Section 2.3 Rate Elections. Borrower may from time to time designate
all or any portions of the Loans (including any yet to be made Revolving Loan
Advances which are to be made prior to or at the beginning of the designated
Eurodollar Interest Period but excluding any portions of the Loans which are
required to be repaid prior to the end of the designated Eurodollar Interest
Period and excluding any Competitive Bid Advance and any Swing Line Advance) as
a "Tranche", which term refers to a set of Eurodollar Portions of the same type
with identical Eurodollar Interest Periods and with each Lender participating in
such Tranche in accordance with its Percentage Share. Without the consent of
Required Lenders, Borrower may not make such election, and Administrative Agent
and Lenders shall not be required to give effect to such election, during the
continuance of a Default and Borrower may make such an election with respect to
already existing Eurodollar Portions only if such election will take effect at
or after the termination of the Eurodollar Interest Period applicable thereto.

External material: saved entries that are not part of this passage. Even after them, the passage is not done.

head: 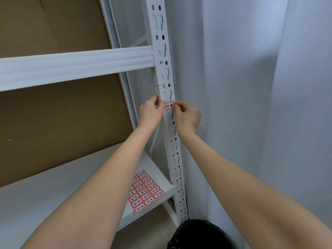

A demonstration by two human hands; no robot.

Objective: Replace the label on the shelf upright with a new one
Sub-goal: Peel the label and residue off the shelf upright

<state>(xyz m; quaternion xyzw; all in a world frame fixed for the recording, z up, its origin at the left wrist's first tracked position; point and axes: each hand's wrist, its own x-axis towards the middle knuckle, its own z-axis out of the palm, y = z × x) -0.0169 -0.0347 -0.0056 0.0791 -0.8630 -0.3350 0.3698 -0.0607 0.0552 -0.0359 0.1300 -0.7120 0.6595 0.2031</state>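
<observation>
Black bin (199,234) at the feet. Left hand (150,112) grips the shelf upright (162,51) just beside the label (169,105); right hand (188,115) pinches the label's right edge. Thin, limp sticker, likely tears: peel slowly from that edge.

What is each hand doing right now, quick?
Left hand: fingers curled round the shelf upright, beside the label.
Right hand: pinching the label's right edge.
</observation>
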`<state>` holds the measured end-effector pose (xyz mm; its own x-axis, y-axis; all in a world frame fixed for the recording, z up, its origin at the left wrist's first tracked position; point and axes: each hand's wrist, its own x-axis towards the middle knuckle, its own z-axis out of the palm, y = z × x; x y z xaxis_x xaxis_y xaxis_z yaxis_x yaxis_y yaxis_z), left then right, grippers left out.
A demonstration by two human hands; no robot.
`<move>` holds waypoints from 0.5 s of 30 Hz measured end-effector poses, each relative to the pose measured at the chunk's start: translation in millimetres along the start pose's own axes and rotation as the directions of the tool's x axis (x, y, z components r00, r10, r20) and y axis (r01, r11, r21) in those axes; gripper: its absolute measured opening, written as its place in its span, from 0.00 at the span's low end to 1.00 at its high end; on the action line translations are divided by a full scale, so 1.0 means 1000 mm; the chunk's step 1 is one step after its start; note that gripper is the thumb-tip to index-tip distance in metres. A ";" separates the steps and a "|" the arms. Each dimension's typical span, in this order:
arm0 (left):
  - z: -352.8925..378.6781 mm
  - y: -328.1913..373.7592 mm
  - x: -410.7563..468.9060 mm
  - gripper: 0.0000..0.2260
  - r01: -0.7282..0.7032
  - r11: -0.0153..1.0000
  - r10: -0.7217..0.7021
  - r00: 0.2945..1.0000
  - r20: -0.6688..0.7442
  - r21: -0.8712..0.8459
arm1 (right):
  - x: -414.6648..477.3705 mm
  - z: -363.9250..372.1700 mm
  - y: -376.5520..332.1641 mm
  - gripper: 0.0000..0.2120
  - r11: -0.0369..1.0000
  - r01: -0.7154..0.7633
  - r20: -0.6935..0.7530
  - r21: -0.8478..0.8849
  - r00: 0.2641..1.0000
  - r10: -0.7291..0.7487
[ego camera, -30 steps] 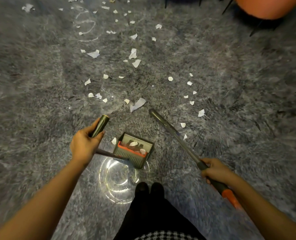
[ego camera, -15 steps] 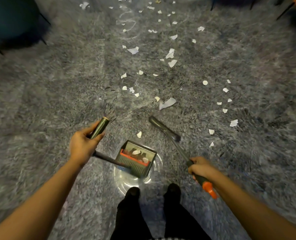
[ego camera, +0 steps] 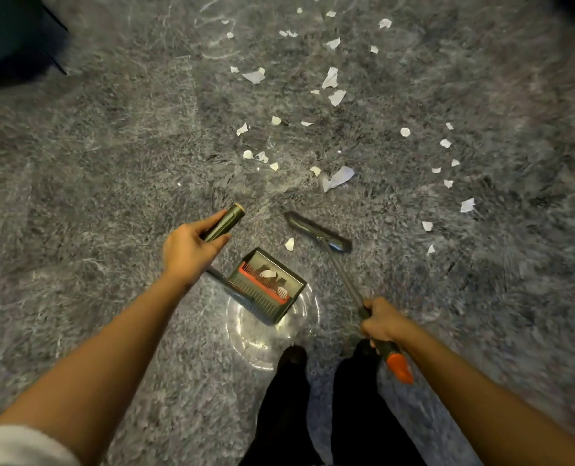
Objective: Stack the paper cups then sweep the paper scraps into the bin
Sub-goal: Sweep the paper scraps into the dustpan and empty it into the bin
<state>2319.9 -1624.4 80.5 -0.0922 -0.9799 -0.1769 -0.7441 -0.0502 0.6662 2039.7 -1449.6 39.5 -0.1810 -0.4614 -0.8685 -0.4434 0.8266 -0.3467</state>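
Note:
My left hand (ego camera: 188, 250) grips the dark handle (ego camera: 224, 222) of a long-handled grey dustpan (ego camera: 269, 285) standing on the carpet in front of my feet, with a few white scraps inside by its red comb. My right hand (ego camera: 382, 322) grips the broom shaft (ego camera: 345, 280) above its orange end (ego camera: 400, 368). The broom head (ego camera: 316, 232) rests on the carpet just beyond the dustpan, with one small scrap (ego camera: 289, 244) between them. Several white paper scraps (ego camera: 338, 178) lie scattered farther ahead. No cups or bin are in view.
A shaggy grey carpet (ego camera: 94, 179) covers the floor. A round bright light patch (ego camera: 262, 334) shows under the dustpan. My dark shoes (ego camera: 293, 359) stand just behind it. A dark chair (ego camera: 14, 35) sits at the far left.
The broom head has been drawn back towards the dustpan and my right hand pulled nearer my body. The view has shifted, so the scraps sit farther right. My left hand keeps its grip.

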 end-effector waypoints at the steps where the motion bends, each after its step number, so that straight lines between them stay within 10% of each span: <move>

Each election by Borrower of a Tranche shall:
(a) Be made in writing in the form and substance of Exhibit D attached hereto,
duly completed, herein called a "Rate Election";
(b) Specify the aggregate amount of the Loans which Borrower desires to
designate as such Tranche, the first day of the Eurodollar Interest Period
which is to apply thereto, and the length of such Eurodollar Interest
Period; and
20
(c) Be received by Administrative Agent not later than 10:00 a.m., Dallas,
Texas time, on the third Business Day preceding the first day of the
specified Eurodollar Interest Period.
Promptly after receiving any such Rate Election which meets the
requirements of this Section, Administrative Agent shall notify each Lender
thereof. Each Rate Election shall be irrevocable. Borrower may not make any Rate
Election which does not specify an Eurodollar Interest Period complying with the
definition of "Eurodollar Interest Period" in Section 1.1, and the aggregate
amount of the Tranche elected in any Rate Election must be $10,000,000 or a
higher integral multiple of $1,000,000. Upon the termination of each Eurodollar
Interest Period the portion of each Loan within the related Tranche shall,
unless the subject of a new Rate Election then taking effect, automatically
become a part of the Base Rate Portion of such Loan and become subject to all
provisions of the Loan Documents governing such Base Rate Portion. Borrower
shall have no more than fifteen (15) Tranches in effect at any time.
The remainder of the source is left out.